From: Dave Onex on 27 Nov 2009 15:48

>>>
>>> Hi Ace;
>>>
>>> I really don't think it's an ISA issue. I just re-built the ISA server
>>> from scratch and the log-in problem occurred well before ISA was
>>> installed. I did a clean O/S install and then went to Service Pack 4 and
>>> then joined the domain. As soon as I joined the domain - blammo - the
>>> long log-in times started happening. So, I was able to eliminate ISA
>>> from the loop right off the bat.
>>>
>>> I have been pulling my hair out. It took a long time to re-build the ISA
>>> machine (many, many long log-in's occurred after each re-start!).
>>>
>>> At this point I don't know what it is. It's a weird thing but it's true.
>>> One thing I just found out is that one of my secondary DNS servers was
>>> not able to pull a copy of a zone from the primary. The event viewer for
>>> the secondary DNS server complains that the primary did not send the
>>> zone and the logs on the primary report that it did send the zone.
>>>
>>> There's something weird going on here....
>>>
>>
>> After many hours of messing around, staring at DNS entries across 4
>> servers, doing a ground-up re-build of the firewall - I finally figured
>> out what was happened.
>> Are you ready? .................
>>
>> The switch packed it in. More specifically, certain limited aspects of
>> the switch packed it in....
>>
>> I'm sitting here at my wits end. Everything worked perfectly before I
>> added the extra NIC to the firewall. I configured multi-link trunks on
>> the appropriate switch ports. Somehow or another, the switch either
>> failed at that moment or the software that runs the switch got corrupted.
>>
>> That's why weird things were happening. For instance, the zone transfer
>> from the primary DNS to the secondary. The transfer would begin and then
>> the secondary would report that the transfer failed telling me to go look
>> for clues at the primary. Looking at the primary showed that the transfer
>> succeeded. So where did the data go? Into the ether, I guess.
>>
>> In that case the primary DC did do the transfer. It was the secondary
>> that didn't get all the data because of... the switch. I turned on
>> logging on the secondary DNS server and it showed that the transfer was
>> taking place but that it had not completed. After waiting for some time
>> it would then cough up the error message.
>>
>> I happened to have another identical switch here so I tried a last ditch
>> effort and changed it out. Bingo - the speed increase across the network
>> was instant. Everything is responding instantly again.

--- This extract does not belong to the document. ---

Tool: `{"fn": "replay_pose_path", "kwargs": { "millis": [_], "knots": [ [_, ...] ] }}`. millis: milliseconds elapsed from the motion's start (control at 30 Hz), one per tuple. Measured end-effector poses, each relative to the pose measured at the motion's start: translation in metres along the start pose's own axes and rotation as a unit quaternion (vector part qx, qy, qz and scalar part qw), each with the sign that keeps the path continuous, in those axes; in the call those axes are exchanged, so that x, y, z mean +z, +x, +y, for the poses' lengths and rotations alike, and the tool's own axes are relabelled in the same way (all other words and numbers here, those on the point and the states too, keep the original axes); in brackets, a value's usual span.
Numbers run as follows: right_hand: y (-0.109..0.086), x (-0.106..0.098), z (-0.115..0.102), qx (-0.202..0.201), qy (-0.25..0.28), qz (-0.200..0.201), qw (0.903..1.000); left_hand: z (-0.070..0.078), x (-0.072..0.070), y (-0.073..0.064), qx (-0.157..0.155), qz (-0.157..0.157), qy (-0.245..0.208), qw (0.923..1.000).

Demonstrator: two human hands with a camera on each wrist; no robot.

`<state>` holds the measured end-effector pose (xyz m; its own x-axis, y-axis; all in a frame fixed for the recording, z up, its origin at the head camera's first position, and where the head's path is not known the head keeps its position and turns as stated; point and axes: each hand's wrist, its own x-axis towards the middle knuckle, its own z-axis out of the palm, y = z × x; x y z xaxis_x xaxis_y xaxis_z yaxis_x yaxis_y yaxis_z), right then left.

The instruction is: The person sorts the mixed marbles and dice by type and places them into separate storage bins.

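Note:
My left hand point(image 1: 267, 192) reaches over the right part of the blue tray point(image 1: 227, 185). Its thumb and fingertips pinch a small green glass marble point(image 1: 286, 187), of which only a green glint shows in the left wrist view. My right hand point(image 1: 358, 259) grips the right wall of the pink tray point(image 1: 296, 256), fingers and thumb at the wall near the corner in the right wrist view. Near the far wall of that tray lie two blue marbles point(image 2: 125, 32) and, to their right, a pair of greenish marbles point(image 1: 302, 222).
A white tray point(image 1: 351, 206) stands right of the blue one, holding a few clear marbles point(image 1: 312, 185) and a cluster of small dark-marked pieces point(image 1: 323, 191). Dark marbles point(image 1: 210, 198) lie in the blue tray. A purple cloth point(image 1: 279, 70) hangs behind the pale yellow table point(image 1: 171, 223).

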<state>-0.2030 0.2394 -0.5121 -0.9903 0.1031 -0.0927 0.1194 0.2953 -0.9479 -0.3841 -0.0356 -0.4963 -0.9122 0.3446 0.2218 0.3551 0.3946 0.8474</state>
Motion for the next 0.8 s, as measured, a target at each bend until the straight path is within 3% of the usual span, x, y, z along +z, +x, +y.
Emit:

Log-on's are
>> instant.
>>
>> So, the reason the domain controllers had zero issues must have been that
>> the ports on the switch they were connected to were OK. The reason the
>> Proxy and the Mail server were having issues was because there was some
>> form of corruption in the switch for those ports. Data flowing through
>> those SPECIFIC ports was being lost or corrupted causing all sorts of
>> log-in problems and DNS transfers between servers.
>>
>> Go figure.
>>
>> I knew my DNS was perfect - the network was instant prior to installing
>> the extra NIC. Same with ISA - it's been in place for about 4 years now
>> and it's rock-solid. Thing is, because I couldn't figure out what was
>> causing this weird behavior I went looking all over the place only to
>> find out the switch was corrupted.
>>
>> The network performance was so poor it was as if the entire network was
>> infected with a virus. It was slow, 'jerky' and annoying. In retrospect
>> it was probably packets being shed intermittently in the switch itself.
>>
>> The interesting thing is that small zone transfers would work. It was the
>> larger zone (my active directory zone) that would not transfer. So it's
>> almost as if small stuff would get through and larger transfers wouldn't.
>> This meant that pings worked perfectly, nslookups worked perfectly but
>> any sizable transfers (such as probably occurs when logging on) would
>> fail. That's why I could read that little group policy file from each of
>> the affected computers - it was small enough.
>>
>> I don't know how a switch works (inside) but I know this much - the one I
>> had in place selectively failed on specific ports affecting those two
>> servers and the type of failure meant small traffic got through and large
>> traffic would not. That's why all my ICMP diagnostic traffic succeeded
>> and that's why I was pulling out my hair - there was no apparent reason
>> for the problems I was having to occur. If you can ping all the machines
>> and do forward and reverse lookups to them - it should work!
>>
>> Hahaha - anyway, I just thought I would let you know what it ended up
>> being in the end. That's what I get for trying to _increase_ network
>> performance by adding another NIC to the proxy!
>>
>> Best & Thanks!
>> Dave
>>
>
>
> Wow. And I've seen this before with switches and teaming, but I just
> didn't think of it. Some switches by default, will do that when you
> connect the two NICs on the same switch, even if teamed. It just can't
> handle it without reconfiguring the switch to allow it, or simply throwing
> it out. :-)
>
> What brand name and models are the switches?
>
> Glad you figured it out!
>
> Cheers!
>
> Ace
>

Yeah, that's the weird thing. The switch actually supports up to 6
multi-link trunks and will even do them across different switches. So it was
well within the featureset of the switch. The odd thing is that it didn't
just discard packets - it only discarded certain traffic and only on certain
ports. That's why ping-tests and nslookups all worked but things like a zone
transfer or a log-on wouldn't pass through (properly).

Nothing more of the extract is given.